If we made these changes, our new main function in C might look like this.
int
main(int argc, char *argv[])
{
while (--argc) {
++argv;
write(1, *argv, strlen(*argv));
if (argc != 1) {
*argv[0] = ' ';
write(1, *argv, 1);
}
}
*argv[0] = '\n';
write(1, *argv, 1);
return 0;
}
If we let our C compiler (clang 10.0.0) compile this to assembly, we get the following.
.text
.file "echo.c"
.globl main # -- Begin function main
.type main,@function
main: # @main
# %bb.0:
pushq %r15
pushq %r14
pushq %r12
movq %rsi, %r14
movl %edi, %r15d
pushq $1
popq %r12
.LBB0_1: # =>This Loop Header: Depth=1
# Child Loop BB0_3 Depth 2
decl %r15d
je .LBB0_6
# %bb.2: # in Loop: Header=BB0_1 Depth=1
movq 8(%r14), %rdi
addq $8, %r14
leaq -1(%rdi), %rsi
.LBB0_3: # Parent Loop BB0_1 Depth=1
# => This Inner Loop Header: Depth=2
cmpb $0, 1(%rsi)
leaq 1(%rsi), %rsi
jne .LBB0_3
# %bb.4: # in Loop: Header=BB0_1 Depth=1
subq %rdi, %rsi
callq write
cmpl $1, %r15d
je .LBB0_1
# %bb.5: # in Loop: Header=BB0_1 Depth=1
movq (%r14), %rax
movb $32, (%rax)
movq (%r14), %rdi
movq %r12, %rsi
callq write
jmp .LBB0_1
.LBB0_6:
movq (%r14), %rax
movb $10, (%rax)
movq (%r14), %rdi
pushq $1
popq %rsi
callq write
xorl %eax, %eax
popq %r12
popq %r14
popq %r15
retq
.Lfunc_end0:
.size main, .Lfunc_end0-main
# -- End function
.type write,@function # -- Begin function write
write: # @write
# %bb.0:
movq %rsi, %rcx
movq %rdi, %rdx
pushq $4
popq %rdi
pushq $1
popq %rsi
xorl %r8d, %r8d
xorl %r9d, %r9d
jmp _syscall # TAILCALL
.Lfunc_end1:
.size write, .Lfunc_end1-write
# -- End function
.section ".note.GNU-stack","",@progbits
.addrsig
It seems that both clang and I found very similar ways to optimize the program. According to size, I did a little bit better than clang: my hand-compiled assembly came out to a 104-byte object file whereas clang generated a very heavy 125-byte object file. When factoring in the necessary glue code (_start.s, crt,s, and _syscall.s for the C version), my hand-compiled assembly ended up 152 bytes whereas clang was a distant 197 bytes. But clang had the last laugh: running ls -l on the final binaries resulted in 848 bytes for the hand-compiled assembly and 840 bytes for clang. So there is clearly something else going on under the hood that I am losing out on with my hand-compiled assembly. Perhaps you can do better than me.

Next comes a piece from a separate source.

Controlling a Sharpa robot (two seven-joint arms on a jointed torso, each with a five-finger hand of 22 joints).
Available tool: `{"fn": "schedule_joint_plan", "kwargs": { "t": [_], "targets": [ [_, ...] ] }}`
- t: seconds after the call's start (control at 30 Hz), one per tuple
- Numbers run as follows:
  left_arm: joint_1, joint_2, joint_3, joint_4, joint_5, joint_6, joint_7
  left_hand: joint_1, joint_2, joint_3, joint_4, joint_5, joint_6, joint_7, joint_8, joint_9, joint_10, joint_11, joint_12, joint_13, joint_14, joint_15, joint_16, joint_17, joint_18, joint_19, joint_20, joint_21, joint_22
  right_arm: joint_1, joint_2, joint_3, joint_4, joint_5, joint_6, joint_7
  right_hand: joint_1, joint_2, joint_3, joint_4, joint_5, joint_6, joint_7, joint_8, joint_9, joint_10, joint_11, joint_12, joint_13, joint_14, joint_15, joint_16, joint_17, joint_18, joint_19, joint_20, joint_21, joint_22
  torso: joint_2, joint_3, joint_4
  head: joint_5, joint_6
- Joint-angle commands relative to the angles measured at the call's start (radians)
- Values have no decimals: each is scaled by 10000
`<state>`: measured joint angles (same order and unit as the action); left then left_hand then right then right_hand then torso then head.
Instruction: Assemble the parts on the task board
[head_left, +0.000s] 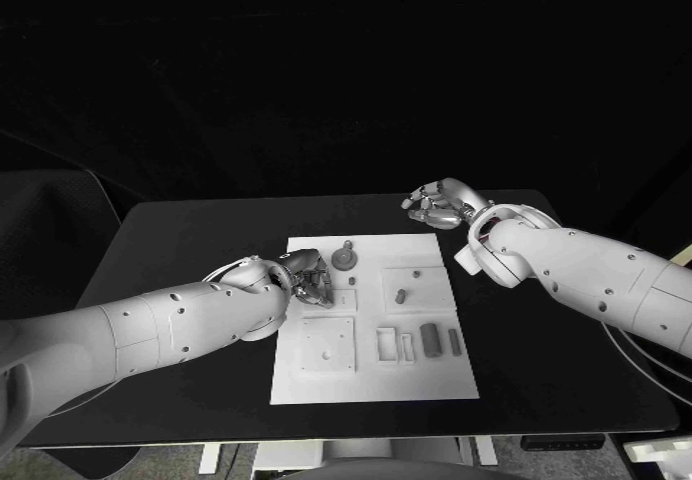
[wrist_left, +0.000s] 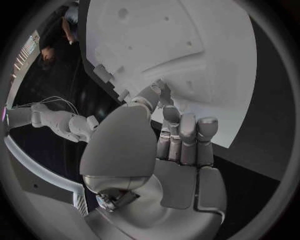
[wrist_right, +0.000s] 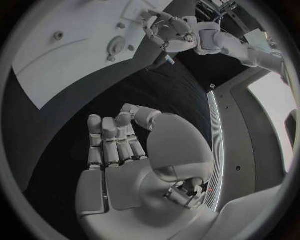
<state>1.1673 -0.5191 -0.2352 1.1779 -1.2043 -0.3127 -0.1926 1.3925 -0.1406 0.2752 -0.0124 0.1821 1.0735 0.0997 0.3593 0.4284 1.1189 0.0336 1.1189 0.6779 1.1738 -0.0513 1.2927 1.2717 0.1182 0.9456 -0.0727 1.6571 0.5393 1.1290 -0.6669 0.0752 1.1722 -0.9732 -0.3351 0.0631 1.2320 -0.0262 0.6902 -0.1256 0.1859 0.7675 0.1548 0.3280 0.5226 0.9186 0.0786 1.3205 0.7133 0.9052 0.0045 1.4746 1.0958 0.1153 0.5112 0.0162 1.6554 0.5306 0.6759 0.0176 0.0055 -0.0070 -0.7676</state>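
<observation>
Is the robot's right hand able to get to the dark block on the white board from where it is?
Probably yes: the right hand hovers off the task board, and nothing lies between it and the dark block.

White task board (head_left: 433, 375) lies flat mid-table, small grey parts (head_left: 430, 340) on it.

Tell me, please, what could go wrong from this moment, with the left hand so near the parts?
1. The left hand hangs over the task board at its left edge, close to the round part. If the hand comes down, its fingers might knock that part.
2. The right hand is beyond the board's far edge with its fingers curled. A push from the left hand could slide the board, and nothing holds it.
</observation>
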Motion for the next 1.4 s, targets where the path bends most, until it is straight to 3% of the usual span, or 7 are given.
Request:
{"fn": "schedule_joint_plan", "kwargs": {
  "t": [0.03,0.33,1.03,1.4],
  "targets": [
    [1,28,7,46,-377,85,-186,32,101,43,42,35,617,317,45,261,-60,17,-59,-12,-52,-52,36,-17,640,17,-47,205,-17,5,-1,7,16,-17,20,49,-77,-42,75,11,-9,31,74,38,17,76,-28,38,-16,78,17,54,-12,45,51,9,558,-15,16,6,-2,-7,4],
    [3,75,11,117,-750,523,-650,14,68,30,37,32,606,319,37,259,-62,20,-65,-17,-54,-51,37,-24,638,15,-46,203,-19,5,-8,7,21,-24,33,25,-81,-45,82,10,-9,39,75,41,19,77,-29,39,-16,79,17,55,-13,46,52,9,559,-15,7,9,-11,-28,-30],
    [5,109,17,170,-922,164,-737,-19,24,7,26,33,588,322,24,257,-65,25,-76,-26,-57,-48,40,-37,636,13,-44,200,-22,6,-19,7,53,-35,44,5,-92,-54,98,8,-8,56,75,49,23,79,-32,43,-18,81,16,58,-13,47,53,8,564,-16,3,8,2,-49,-15],
    [4,202,18,129,-930,537,-772,-15,29,12,20,37,587,321,23,257,-60,24,-77,-28,-54,-48,43,-41,637,16,-45,200,-23,6,-5,7,63,-35,97,-11,-97,-58,107,7,-8,64,76,52,25,80,-33,45,-20,82,16,59,-13,48,54,8,567,-16,0,1,1,-73,-18]
  ]
}}
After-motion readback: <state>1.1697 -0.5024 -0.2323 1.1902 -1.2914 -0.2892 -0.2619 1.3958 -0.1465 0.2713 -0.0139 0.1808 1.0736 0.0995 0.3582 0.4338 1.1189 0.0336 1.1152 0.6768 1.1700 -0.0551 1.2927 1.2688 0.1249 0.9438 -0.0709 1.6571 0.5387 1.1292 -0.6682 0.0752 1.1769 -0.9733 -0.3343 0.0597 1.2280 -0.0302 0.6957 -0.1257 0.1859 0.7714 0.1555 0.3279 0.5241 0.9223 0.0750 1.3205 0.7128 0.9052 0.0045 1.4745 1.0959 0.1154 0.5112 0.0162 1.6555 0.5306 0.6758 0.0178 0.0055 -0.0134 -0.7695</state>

As will come as little surprise, a production-ready compiler with large teams of developers and larger pools of money is smarter than I am. But I think I did a decent job at it. I believe that learning assembly for several different processors is worthwhile but I think I will stick to higher level languages for most of my work (unless you're paying me to do otherwise...). Because there is one cost we haven't mentioned yet: time. It took me all of 30 seconds, if that, to optimize the C code whereas it took maybe half an hour to write the assembly version.